Seven months later, the Winklers lived in Pegram, Tennessee, a town of two thousand residents, and a suburb of Nashville. Matthew had a new job as youth minister with the Bellevue Church of Christ. They were settling down for a while, and bought their first house in a neighborhood of young families. Outwardly, Mary and Matthew seemed happy, although this was the time when Mary told Detective Stan Stabler that Matthew had been “at his worst” and had actually threatened her life. Perhaps.
She and Matthew were much admired by the congregation in Bellevue and considered “a real benefit and blessing. He was a good daddy. She was a good mommy,” a church elder recalled. “And he was an excellent youth minister.”
Mary was twenty-six; Matthew was twenty-five. And both of them were trying very hard to present the best face they could to the world. What they showed to each other, no one knew.
Matthew was doing well; he received a call to be the youth minister of the Central Church of Christ in McMinnville, and they moved in April 2002. McMinnville had a population of almost thirteen thousand and was southeast of Nashville. They bought a house in McMinnville in September 2002 but weren’t able to sell their Pegram home until May 2003.
And Mary was pregnant again. She lost the baby at nine weeks in 2003. Matthew had wanted a son. He once mentioned their loss in a church sermon as an example of how people can suffer losses and manage to go on.
The Winklers’ having to carry mortgages on two houses for eight months on a minister’s salary may have been the beginning of their financial difficulties. With two
small girls and her church duties, it would have been hard for Mary to take a teaching job—even substitute teaching. She found a job at the post office, and that helped some. In the fall of 2004, Matthew started teaching Bible classes to boys at the Boyd Christian School in McMinnville.
Mary was soon pregnant for the fourth time, due in the spring of 2005. As she told the detectives in Orange Beach, she had begun to have difficulty keeping up with Matthew’s many schedules and doing things the way he wanted them done. Her neighbors and church members in McMinnville remember Mary as being full of energy, always scurrying from one commitment to another. Most of them admired her for the way she handled her latest job—at the Super-D drugstore—and her duties at Matthew’s church so well, while, at the same time, she managed to have birthday parties for Patricia and Allie and keep up with her housework.
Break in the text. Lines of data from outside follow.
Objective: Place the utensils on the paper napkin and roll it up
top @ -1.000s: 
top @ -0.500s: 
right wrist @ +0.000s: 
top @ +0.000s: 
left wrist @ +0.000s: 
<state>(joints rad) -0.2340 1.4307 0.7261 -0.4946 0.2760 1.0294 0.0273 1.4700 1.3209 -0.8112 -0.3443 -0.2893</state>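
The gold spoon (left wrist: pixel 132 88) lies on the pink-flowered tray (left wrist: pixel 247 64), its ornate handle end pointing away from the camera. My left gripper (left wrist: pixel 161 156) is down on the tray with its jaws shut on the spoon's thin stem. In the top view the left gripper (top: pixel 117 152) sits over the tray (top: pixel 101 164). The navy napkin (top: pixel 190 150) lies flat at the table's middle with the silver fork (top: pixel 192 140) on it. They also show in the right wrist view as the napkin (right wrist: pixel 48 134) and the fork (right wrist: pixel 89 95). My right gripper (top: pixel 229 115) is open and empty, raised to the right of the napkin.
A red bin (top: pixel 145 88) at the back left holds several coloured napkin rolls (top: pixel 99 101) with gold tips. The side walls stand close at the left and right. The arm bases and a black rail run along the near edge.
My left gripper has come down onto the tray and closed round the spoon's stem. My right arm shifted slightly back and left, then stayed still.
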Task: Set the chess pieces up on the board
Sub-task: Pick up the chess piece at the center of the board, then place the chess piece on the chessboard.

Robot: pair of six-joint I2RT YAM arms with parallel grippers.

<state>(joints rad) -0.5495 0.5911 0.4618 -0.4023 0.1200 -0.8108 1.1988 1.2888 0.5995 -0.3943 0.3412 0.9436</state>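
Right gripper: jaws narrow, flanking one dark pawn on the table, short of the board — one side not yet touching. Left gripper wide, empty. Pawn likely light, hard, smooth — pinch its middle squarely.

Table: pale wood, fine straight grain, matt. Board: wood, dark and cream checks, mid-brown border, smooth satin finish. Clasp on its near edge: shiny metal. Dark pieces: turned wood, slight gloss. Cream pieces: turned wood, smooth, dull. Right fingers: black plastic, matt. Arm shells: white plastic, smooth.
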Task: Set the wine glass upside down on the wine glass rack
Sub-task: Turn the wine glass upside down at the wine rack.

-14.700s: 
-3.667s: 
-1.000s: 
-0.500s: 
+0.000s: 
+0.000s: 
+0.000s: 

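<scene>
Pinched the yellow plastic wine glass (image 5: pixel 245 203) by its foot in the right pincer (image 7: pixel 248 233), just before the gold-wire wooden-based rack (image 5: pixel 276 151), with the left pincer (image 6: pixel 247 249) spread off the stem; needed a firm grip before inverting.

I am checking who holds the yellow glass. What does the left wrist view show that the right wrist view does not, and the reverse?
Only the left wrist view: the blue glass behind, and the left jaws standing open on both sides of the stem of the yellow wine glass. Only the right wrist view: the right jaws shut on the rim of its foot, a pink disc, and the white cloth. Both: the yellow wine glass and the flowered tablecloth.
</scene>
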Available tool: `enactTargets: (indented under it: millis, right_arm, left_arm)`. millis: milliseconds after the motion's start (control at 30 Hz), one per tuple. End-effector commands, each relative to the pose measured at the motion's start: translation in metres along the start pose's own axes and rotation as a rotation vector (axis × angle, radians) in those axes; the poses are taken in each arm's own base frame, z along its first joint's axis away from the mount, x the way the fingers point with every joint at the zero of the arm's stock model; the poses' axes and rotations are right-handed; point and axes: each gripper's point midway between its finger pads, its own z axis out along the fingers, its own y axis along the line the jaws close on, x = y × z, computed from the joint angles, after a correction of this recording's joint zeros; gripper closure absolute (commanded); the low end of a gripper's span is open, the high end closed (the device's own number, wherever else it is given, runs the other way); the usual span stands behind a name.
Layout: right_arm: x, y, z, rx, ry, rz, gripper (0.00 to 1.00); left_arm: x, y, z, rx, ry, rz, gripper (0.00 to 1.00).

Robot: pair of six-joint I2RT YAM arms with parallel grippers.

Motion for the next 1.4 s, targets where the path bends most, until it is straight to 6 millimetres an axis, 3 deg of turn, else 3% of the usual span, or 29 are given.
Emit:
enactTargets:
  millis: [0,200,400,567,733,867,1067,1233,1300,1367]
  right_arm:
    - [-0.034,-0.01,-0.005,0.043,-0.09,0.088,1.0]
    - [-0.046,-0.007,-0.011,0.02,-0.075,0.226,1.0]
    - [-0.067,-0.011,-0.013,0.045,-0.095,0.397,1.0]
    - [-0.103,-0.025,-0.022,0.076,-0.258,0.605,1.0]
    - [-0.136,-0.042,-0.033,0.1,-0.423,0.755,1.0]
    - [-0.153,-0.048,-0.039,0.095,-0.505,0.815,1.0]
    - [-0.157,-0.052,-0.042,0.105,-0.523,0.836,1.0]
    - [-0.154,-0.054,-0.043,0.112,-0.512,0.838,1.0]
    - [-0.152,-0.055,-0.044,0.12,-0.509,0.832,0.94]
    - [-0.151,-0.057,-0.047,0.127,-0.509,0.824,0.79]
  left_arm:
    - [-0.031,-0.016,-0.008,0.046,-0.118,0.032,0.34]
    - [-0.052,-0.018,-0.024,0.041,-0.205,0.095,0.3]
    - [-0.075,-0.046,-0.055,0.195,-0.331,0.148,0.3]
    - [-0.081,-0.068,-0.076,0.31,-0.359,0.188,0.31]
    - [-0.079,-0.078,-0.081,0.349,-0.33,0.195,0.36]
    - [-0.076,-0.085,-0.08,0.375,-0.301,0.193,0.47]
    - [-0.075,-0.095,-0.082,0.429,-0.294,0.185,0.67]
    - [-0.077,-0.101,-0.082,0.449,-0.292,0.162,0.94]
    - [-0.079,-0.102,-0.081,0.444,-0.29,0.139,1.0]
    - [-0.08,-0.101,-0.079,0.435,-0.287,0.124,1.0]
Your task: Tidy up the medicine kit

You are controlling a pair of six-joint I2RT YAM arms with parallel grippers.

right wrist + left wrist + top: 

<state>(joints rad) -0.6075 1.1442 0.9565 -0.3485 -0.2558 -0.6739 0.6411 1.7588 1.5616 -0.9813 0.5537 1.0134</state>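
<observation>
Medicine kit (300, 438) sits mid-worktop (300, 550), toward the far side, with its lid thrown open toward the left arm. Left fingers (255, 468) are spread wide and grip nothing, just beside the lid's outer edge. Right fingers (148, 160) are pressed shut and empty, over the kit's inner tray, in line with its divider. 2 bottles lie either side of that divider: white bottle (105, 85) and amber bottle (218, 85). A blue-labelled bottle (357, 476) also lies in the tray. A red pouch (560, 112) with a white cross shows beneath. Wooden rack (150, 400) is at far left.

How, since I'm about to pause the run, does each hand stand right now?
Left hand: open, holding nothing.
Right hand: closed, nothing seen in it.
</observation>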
When Brianna was born prematurely on March 5, 2005, she had such serious breathing problems that Mary had to leave her behind when she left the hospital. When her third baby was allowed to come home, Mary tiptoed to her crib several times a night to be sure she was breathing.
As far as their neighbors knew, the Winkler marriage was sound. Some thought Mary was more friendly than Matthew was, while one man described her as “odd. She wasn’t too friendly—she didn’t mix well.”
Sometimes Matthew and Mary engaged in what is known today as “public demonstrations of affection” (PDAs), and they were glimpsed hugging each other or even exchanging a discreet kiss during church parties or trips.
According to Mary, they did have problems in their marriage, but they involved things that she would never have told anyone else—things too embarrassing to tell, things too disturbing to contemplate.